Born in Louisville, Ky. in 1937, Hunter Stockton Thompson began his career in journalism while in the Air Force, doing sports coverage at Elgin Air Force Base in Florida. After being discharged, he worked as a reporter for several local papers.
The seachange in his career came while he was covering the Kentucky Derby for Scanlan’s Monthly, a sports magazine. Frustrated and burnt out, he began tearing pages from his notebook and numbering them, and sent them to his editor as an article, planning never to write again.
Instead, the article was a hit, and the improbable style of “gonzo journalism” was born.
Thompson’s book “Fear and Loathing in Las Vegas,” which was published in 1971, began as an assignment from a sports magazine to cover a biker race through the Nevada desert.
Thompson never finished the article, producing instead more than 200 pages of drug-fueled reflections on the elusiveness of the American Dream. The article debuted in Rolling Stone and the book was turned into a movie starring Johnny Depp in 1998.
Thompson proceeded through a distinguished career, writing a defining statement of the 1972 presidential campaign, “Fear and Loathing On the Campaign Trail ’72” and publishing articles up through this decade.
Weinberg sophomore Jared Davidson recalled his first his encounter with Thompson’s writing, which came during his first visit to NU. The experience made him think journalism could be his career.
While visiting Medill, Davidson sat in on a History and Issues of Journalism class where they were discussing Thompson’s article on the Kentucky Derby.
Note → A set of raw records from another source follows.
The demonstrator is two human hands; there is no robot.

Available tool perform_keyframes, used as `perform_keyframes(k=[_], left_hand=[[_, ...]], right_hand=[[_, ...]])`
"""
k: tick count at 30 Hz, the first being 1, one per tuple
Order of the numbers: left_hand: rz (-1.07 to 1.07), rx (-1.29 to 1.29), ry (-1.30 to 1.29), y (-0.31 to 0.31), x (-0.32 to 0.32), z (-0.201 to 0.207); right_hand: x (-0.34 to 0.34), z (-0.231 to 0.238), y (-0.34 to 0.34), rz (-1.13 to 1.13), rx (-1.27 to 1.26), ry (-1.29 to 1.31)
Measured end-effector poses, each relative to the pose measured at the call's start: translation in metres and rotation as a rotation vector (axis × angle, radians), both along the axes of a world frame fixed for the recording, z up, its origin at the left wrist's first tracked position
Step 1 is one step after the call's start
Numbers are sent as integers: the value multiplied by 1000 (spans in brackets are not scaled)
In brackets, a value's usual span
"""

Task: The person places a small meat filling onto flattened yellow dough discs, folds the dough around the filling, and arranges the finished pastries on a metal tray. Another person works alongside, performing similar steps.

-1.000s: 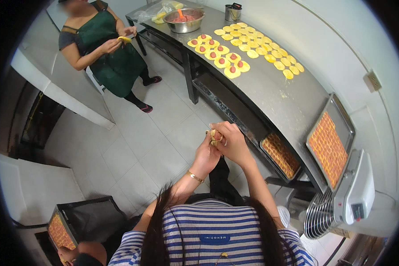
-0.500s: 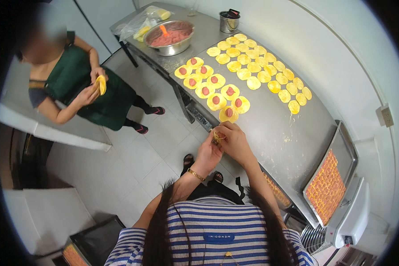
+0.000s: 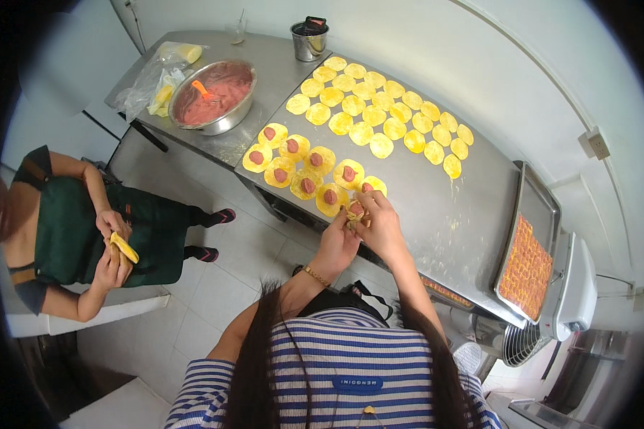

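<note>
My left hand and my right hand meet at the table's near edge. Between their fingertips they pinch a round yellow dough wrapper, gathered in folds with pink filling showing in it. Just beyond my hands lie several flat yellow wrappers, each with a lump of pink filling on top. My right fingers partly cover the nearest of these. Farther back, rows of plain yellow wrappers are spread on the metal table.
A steel bowl of pink filling with an orange-handled tool stands far left, near plastic bags. A metal pot stands at the back. At right sits a tray packed with small pieces. At left, a person in a green apron holds a folded wrapper.
The view has shifted, so the table contents appear farther left and the other person lower. Both my hands stay together at the wrapper; more pink filling shows between my fingers.
</note>
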State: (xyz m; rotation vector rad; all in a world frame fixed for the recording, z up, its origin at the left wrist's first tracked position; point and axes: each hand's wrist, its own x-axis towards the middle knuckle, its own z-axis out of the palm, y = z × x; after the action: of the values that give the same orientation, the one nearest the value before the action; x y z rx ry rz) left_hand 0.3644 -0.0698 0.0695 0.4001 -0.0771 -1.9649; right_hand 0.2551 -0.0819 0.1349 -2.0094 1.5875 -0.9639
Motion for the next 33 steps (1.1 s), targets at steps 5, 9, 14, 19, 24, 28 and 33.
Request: perform_keyframes(k=[5,9,14,19,24,28,33], left_hand=[[-33,65,35,-6,-2,-3],[-26,101,-21,-7,-2,-9],[-4,126,-43,0,-6,-15],[-18,155,-46,11,-20,-12],[-71,160,-203,20,-32,-14],[-64,164,-225,30,-50,-16],[-76,202,-220,37,-66,-18]], right_hand=[[-6,-7,-3,51,-3,58],[-10,-9,-1,66,2,-42],[-10,-11,8,-36,-60,-11],[-25,-13,16,24,46,-36],[-47,-12,27,64,105,-155],[-57,-18,36,5,90,-88],[-79,-24,44,52,67,-93]])
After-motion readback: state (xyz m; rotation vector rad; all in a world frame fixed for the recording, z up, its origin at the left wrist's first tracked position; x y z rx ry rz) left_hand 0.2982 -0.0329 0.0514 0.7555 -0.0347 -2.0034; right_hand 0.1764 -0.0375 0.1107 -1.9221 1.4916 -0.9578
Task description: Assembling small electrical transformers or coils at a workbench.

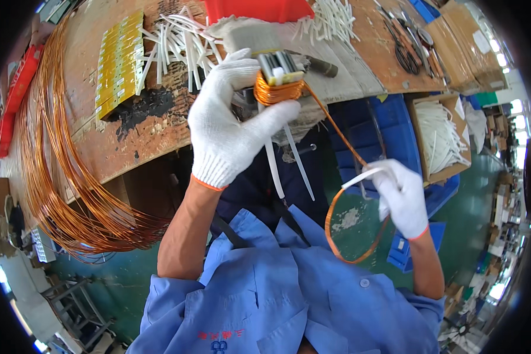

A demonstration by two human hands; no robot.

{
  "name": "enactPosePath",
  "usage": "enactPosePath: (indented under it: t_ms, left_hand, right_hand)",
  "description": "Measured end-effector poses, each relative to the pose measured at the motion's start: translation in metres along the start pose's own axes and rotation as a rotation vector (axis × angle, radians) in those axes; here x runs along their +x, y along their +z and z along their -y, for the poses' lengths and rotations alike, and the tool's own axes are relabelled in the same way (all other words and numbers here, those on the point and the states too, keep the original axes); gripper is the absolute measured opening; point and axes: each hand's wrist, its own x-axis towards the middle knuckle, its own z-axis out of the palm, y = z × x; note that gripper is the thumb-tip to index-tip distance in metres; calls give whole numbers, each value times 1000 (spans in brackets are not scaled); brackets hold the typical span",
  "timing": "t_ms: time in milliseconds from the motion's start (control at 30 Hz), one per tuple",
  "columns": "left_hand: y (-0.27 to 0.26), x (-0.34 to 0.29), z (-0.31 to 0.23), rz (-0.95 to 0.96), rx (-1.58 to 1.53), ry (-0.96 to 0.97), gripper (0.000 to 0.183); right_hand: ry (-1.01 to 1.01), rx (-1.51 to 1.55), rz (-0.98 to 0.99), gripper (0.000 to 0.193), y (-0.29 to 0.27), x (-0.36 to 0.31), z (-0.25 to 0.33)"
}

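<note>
- At far left, a loose bundle of copper wire [94, 218] is draping over the edge of the worn table [153, 148].
- Beside it, a yellow panel [119, 62] is lying on the table, with cut white tubes [186, 44] scattering out to its right.
- The gloved left hand [224, 124] is holding the wound coil [277, 91] up just in front of the table's edge; its grip is clamping the coil, thumb nearer the body.
- Grey bars [280, 63] are showing at the coil's top, and two pale sleeves [273, 168] are hanging below it.
- From the coil, a copper lead [333, 127] is running rightward to the other hand and bending into a loop near it.
- The gloved right hand [401, 194] is pinching a short white sleeve [360, 177], fingers together on it; the loop is meeting its open end.
- The step, seemingly, is fitting this sleeve onto the lead; the next move is probably calling for sliding it coilward while the left hand is steadying the winding.
</note>
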Motion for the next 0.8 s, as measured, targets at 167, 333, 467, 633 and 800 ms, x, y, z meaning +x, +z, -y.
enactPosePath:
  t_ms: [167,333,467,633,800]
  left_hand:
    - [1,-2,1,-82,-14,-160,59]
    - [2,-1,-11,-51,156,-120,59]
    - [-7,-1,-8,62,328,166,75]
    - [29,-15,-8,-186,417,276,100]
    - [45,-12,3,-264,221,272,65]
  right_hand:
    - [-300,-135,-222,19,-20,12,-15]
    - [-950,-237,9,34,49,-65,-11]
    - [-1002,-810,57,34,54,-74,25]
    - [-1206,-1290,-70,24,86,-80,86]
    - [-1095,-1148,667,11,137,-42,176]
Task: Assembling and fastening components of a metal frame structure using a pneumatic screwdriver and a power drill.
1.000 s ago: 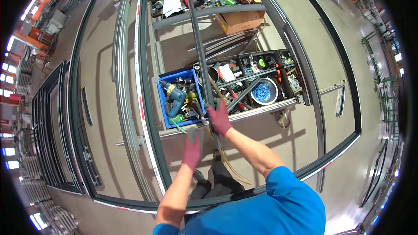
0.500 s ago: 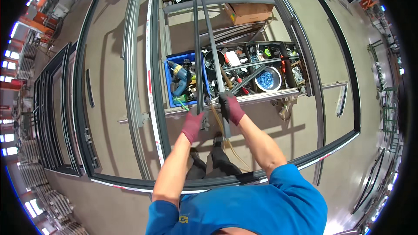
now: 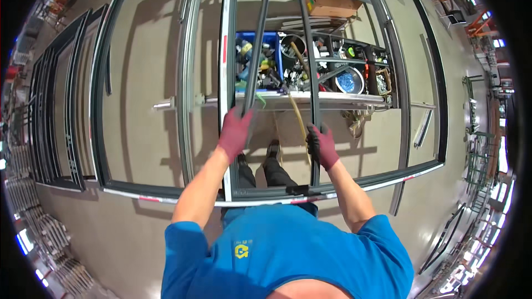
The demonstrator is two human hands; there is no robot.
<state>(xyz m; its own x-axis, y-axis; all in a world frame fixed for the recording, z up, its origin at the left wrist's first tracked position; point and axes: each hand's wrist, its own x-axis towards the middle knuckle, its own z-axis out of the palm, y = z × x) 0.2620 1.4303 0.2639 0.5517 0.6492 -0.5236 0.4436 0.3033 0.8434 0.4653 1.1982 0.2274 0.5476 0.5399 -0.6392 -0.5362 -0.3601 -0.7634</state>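
Note:
In a maroon glove with a dark palm, my left hand [image 3: 235, 130] is closed around the near end of a long dark profile bar [image 3: 258, 50], close to a white-edged upright [image 3: 224, 77]. My right hand [image 3: 323, 147], gloved alike, grips a second dark profile bar [image 3: 312, 72], which reaches down to the near rail of a large black window frame [image 3: 399, 173]. Both bars run away from me, spaced apart inside the frame. The left hand's fingers are slightly blurred. A tan hose [image 3: 297, 113] hangs between the hands.
Beyond my hands, a blue bin [image 3: 278, 50] holds a drill and small parts. Beside it are a bowl of blue screws [image 3: 348, 82] and compartments of tools. A cardboard box [image 3: 331, 4] lies farther back. More dark frames [image 3: 52, 111] stand at left.
My hands have moved apart, the left one leftward and the right one rightward. The two bars are now wider apart. The bins appear shifted up and right in view.

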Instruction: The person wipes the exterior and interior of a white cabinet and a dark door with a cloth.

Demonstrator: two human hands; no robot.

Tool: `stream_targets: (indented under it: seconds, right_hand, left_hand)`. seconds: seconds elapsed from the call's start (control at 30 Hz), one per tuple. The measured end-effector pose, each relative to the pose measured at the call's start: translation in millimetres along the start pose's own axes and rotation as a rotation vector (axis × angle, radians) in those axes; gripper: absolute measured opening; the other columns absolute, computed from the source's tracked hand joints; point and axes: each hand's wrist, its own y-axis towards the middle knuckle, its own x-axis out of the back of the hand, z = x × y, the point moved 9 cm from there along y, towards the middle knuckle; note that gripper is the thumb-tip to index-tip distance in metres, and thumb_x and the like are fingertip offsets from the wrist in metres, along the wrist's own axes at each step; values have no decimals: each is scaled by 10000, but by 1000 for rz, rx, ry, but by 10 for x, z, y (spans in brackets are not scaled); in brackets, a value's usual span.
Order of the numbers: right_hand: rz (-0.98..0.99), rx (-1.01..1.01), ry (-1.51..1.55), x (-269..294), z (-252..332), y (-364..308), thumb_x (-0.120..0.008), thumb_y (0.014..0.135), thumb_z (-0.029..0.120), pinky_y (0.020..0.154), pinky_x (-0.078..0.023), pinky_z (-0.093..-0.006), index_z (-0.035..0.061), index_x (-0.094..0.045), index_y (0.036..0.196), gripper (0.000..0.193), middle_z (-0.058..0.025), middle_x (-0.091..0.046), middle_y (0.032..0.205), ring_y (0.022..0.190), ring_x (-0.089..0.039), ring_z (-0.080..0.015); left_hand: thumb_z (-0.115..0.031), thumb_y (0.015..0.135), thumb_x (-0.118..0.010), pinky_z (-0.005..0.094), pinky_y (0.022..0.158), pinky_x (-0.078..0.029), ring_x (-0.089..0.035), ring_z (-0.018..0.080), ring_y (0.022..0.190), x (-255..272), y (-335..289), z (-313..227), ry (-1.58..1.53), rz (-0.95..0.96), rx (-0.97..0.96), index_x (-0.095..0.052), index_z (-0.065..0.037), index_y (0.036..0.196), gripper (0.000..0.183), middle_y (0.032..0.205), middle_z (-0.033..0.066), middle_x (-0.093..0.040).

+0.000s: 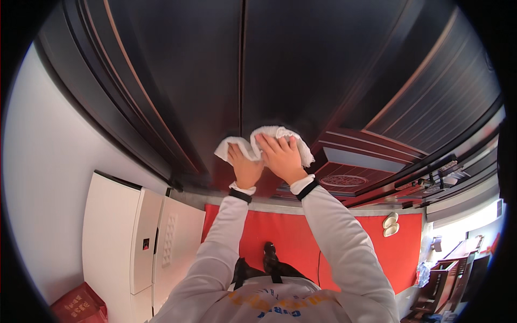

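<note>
Both arms reach up to a dark, glossy door panel with a narrow vertical seam. My left hand holds a white cloth against the panel, just left of the seam's lower end. Right beside it, my right hand presses a second white, fluffy cloth on the surface, fingers spread over it. The cloths meet between the hands; whether they are joined I cannot tell. Each wrist wears a black band over a white sleeve. The palms are hidden.
A red mat lies under my feet, with pale slippers on it. At the left stands a white fridge-like cabinet near a red bag. Metal lock fittings project at the right. Dark wooden furniture stands lower right.
</note>
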Motion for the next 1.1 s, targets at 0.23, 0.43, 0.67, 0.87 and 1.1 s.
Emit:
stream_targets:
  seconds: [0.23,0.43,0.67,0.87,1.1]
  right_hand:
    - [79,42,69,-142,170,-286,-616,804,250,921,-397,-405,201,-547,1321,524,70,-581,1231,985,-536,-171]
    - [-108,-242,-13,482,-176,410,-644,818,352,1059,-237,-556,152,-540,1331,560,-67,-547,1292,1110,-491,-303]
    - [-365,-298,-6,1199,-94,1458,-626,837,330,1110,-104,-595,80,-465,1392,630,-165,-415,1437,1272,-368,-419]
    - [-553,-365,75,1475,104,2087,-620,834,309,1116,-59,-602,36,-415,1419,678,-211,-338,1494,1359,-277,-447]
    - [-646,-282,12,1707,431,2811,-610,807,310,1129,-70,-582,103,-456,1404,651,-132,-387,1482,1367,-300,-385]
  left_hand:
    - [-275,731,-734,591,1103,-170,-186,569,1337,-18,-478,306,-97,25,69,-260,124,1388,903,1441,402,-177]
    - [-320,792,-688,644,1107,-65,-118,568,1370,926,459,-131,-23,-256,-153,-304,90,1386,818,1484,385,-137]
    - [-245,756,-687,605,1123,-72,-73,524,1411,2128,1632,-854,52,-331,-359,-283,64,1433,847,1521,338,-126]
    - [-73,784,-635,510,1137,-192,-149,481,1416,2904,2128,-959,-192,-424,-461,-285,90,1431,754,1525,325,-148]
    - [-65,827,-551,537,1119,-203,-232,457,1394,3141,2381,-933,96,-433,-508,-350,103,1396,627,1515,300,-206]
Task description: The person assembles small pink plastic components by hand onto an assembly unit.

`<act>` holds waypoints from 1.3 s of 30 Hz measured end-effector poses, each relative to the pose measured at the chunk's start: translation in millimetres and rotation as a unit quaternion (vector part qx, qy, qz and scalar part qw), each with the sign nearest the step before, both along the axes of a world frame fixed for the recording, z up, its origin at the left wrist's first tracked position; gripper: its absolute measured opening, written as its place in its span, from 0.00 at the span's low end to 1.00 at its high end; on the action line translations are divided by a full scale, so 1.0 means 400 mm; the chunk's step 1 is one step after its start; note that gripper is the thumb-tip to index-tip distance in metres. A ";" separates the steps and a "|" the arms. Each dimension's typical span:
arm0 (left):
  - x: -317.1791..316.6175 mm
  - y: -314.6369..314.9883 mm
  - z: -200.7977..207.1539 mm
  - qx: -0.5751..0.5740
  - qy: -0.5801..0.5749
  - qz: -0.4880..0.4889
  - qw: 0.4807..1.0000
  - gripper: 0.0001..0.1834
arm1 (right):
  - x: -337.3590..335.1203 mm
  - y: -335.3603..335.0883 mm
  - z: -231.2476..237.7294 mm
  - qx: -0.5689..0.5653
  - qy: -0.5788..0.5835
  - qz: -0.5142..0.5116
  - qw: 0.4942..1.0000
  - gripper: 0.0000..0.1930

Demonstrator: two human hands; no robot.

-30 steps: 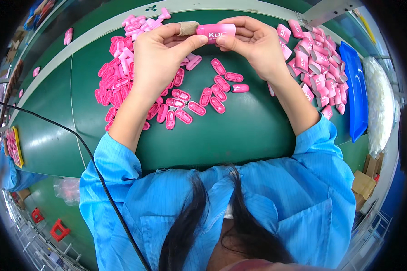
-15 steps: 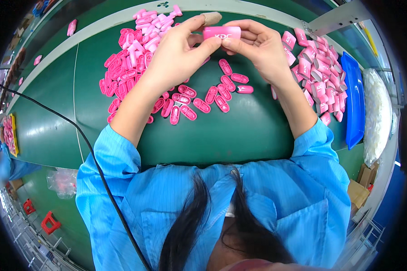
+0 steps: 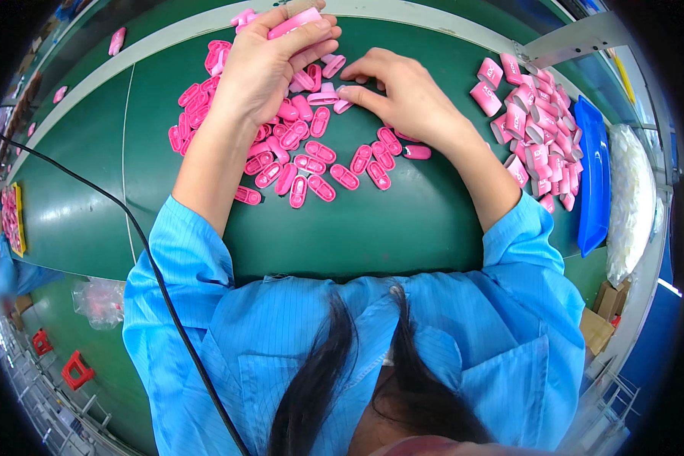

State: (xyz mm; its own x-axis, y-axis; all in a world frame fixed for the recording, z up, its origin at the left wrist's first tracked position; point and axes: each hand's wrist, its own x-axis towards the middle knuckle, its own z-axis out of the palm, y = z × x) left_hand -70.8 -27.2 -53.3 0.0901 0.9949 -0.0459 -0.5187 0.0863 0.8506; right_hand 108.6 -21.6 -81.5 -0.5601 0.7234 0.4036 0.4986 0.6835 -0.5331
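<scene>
At the far edge of the green table, my left hand (image 3: 270, 64) is closed round a pink plastic casing (image 3: 295, 23), with a tan cover on one fingertip. My right hand (image 3: 406, 91) is low over the table, thumb and forefinger apart. Just by its thumb tip lies a light pink ring-shaped piece (image 3: 343, 106), and others like it are close by. Whether the thumb touches that piece I cannot tell. Beneath and beside my left hand spreads a pile of hot-pink oval caps (image 3: 309, 163), partly hidden by that hand and forearm.
A heap of pink sleeve-shaped casings (image 3: 539, 125) lies at the right, beside a blue tray (image 3: 593, 178) and a white filled plastic bag (image 3: 631, 205). A black cable (image 3: 140, 232) crosses the left side. One small pink piece (image 3: 417, 153) sits near my right wrist.
Both hands were together round the pink casing. Now my left hand has carried it up and left, while my right hand has let go and come down toward the light pink pieces.
</scene>
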 end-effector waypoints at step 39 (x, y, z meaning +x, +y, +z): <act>0.094 -0.051 -0.074 0.141 0.275 -0.106 0.945 0.18 | 0.121 -0.011 0.030 -0.311 0.229 0.001 0.922 0.09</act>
“I’d never really read anything by him before,” Davidson said. “It was so witty and wonderful and the story behind it was so incredible.”
Davidson, a self-described creative writer, was on the fence about journalism school, but Thompson’s example showed him that “journalism could be rewarding and fulfilling.”
Alhough he is currently transferring out of Medill, Davidson said Thompson remains one of his favorite authors.
“I think his passion for what he wrote about, especially politically, was definitely in sync with college students today, ” he said.